Dataset extract:
※ ※ ※

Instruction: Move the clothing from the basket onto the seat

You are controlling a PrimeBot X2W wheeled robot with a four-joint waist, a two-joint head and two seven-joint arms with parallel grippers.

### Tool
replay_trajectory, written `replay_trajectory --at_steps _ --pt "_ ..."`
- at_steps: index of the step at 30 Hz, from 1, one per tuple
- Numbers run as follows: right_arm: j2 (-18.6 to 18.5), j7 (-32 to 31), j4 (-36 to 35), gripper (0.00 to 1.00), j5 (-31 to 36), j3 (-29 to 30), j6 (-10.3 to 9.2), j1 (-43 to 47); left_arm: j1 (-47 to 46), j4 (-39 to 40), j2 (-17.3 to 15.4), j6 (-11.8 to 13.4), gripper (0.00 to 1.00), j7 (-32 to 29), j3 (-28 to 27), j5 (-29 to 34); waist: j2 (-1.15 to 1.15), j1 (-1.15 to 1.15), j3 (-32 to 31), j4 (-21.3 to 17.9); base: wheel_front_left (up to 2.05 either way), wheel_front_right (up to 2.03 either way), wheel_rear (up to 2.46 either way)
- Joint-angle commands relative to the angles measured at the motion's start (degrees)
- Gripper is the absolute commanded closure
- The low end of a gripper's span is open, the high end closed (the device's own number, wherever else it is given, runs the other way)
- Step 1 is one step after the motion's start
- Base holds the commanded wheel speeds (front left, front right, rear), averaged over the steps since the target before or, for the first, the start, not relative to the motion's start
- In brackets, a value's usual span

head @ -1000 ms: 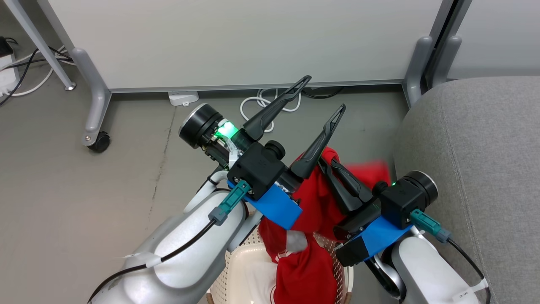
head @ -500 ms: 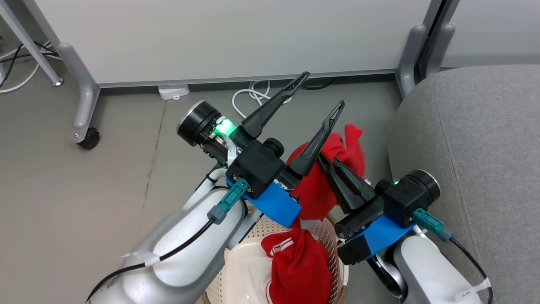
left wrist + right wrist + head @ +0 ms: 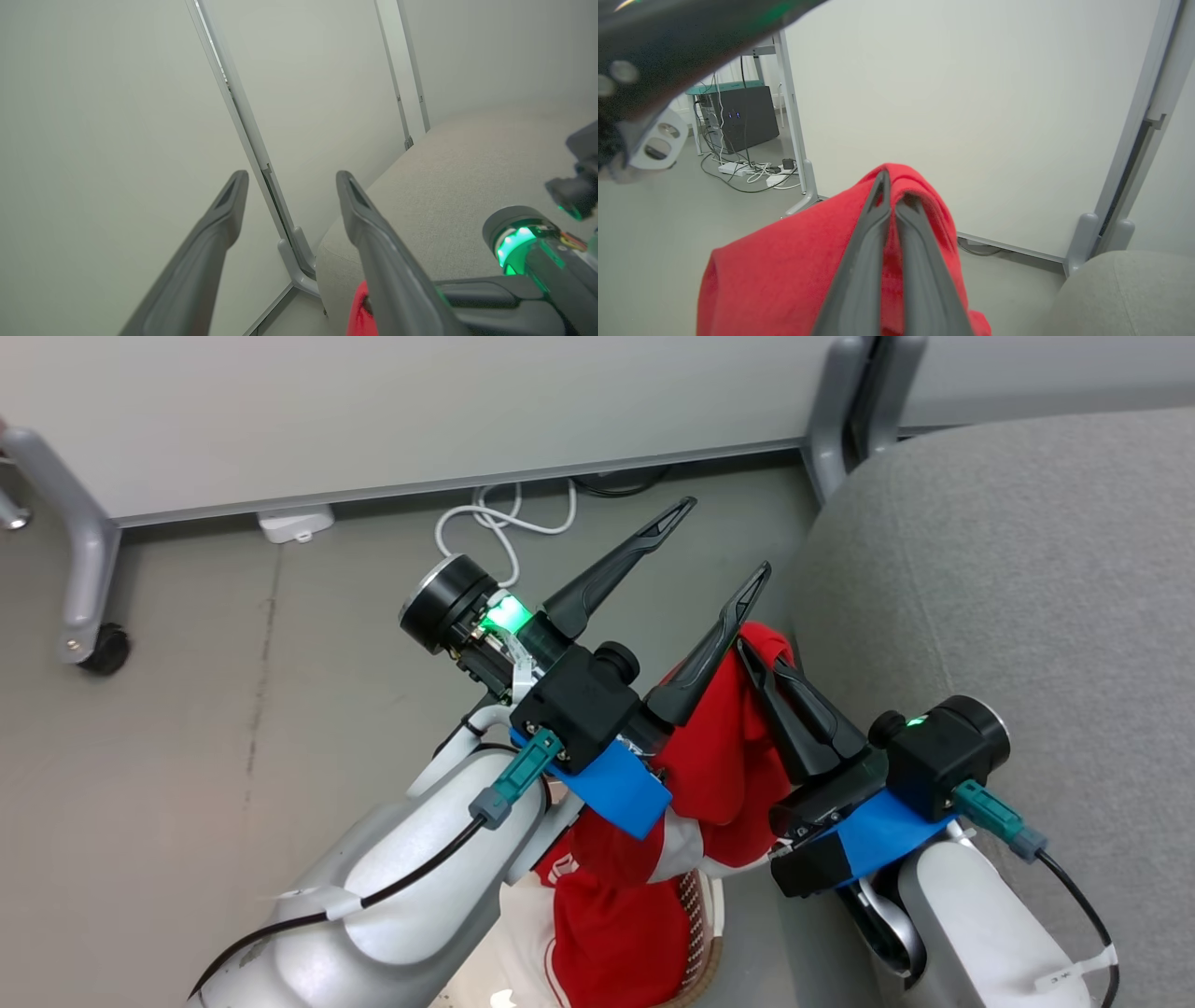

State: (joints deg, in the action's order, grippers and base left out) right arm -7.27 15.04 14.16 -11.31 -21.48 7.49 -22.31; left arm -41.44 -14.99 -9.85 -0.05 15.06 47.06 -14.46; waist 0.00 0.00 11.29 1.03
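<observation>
In the head view a grey partition foot with a black caster (image 3: 93,649) stands on the floor at the far left, and further right a white power adapter (image 3: 296,523) and a looped white cable (image 3: 504,518) lie along the base of the pale partition panel (image 3: 420,411). The left gripper (image 3: 725,537) is raised over the floor, its two dark fingers spread well apart with nothing between them; the left wrist view shows the same open gap of the left gripper (image 3: 292,176) against the panel. Below it, at the bottom edge, is the cream basket (image 3: 707,915) with a striped red garment (image 3: 607,933) lying inside. Just to the right, the right gripper (image 3: 752,653) has its fingers pressed together on a fold of the other red garment (image 3: 728,756), which is lifted above the basket and drapes down towards it, close beside the edge of the seat; the right wrist view confirms the pinch, with the cloth (image 3: 794,261) humped over the fingertips. The light grey seat (image 3: 1008,569) lies at the right, bare of clothing where visible
</observation>
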Motion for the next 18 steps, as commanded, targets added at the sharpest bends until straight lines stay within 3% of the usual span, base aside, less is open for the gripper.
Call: replay_trajectory --at_steps 1,18 --pt "0.0 0.2 -0.3 1.00 0.4 0.6 0.01 0.4 -0.9 -0.3 -0.1 -0.3 0.00 0.2 0.1 0.4 0.00 0.00 0.0 -1.1 0.00 0.00 0.00" --pt "0.1 0.2 -2.8 1.00 1.5 8.2 0.01 1.4 -2.3 -2.3 0.4 -1.5 0.00 -0.2 3.0 0.9 0.00 0.00 3.1 -11.1 0.00 0.00 0.00"
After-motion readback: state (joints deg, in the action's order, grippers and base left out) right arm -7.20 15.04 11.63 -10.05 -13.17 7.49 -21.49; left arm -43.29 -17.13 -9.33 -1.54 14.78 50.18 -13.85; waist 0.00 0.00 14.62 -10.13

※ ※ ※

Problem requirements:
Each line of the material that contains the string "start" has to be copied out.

Answer space:
- Joint-angle commands relative to the angles measured at the motion's start (degrees)
- Step 1 is one step after the motion's start
- Base holds the commanded wheel speeds (front left, front right, rear), averaged over the steps since the target before or, for the first, the start, not relative to the motion's start

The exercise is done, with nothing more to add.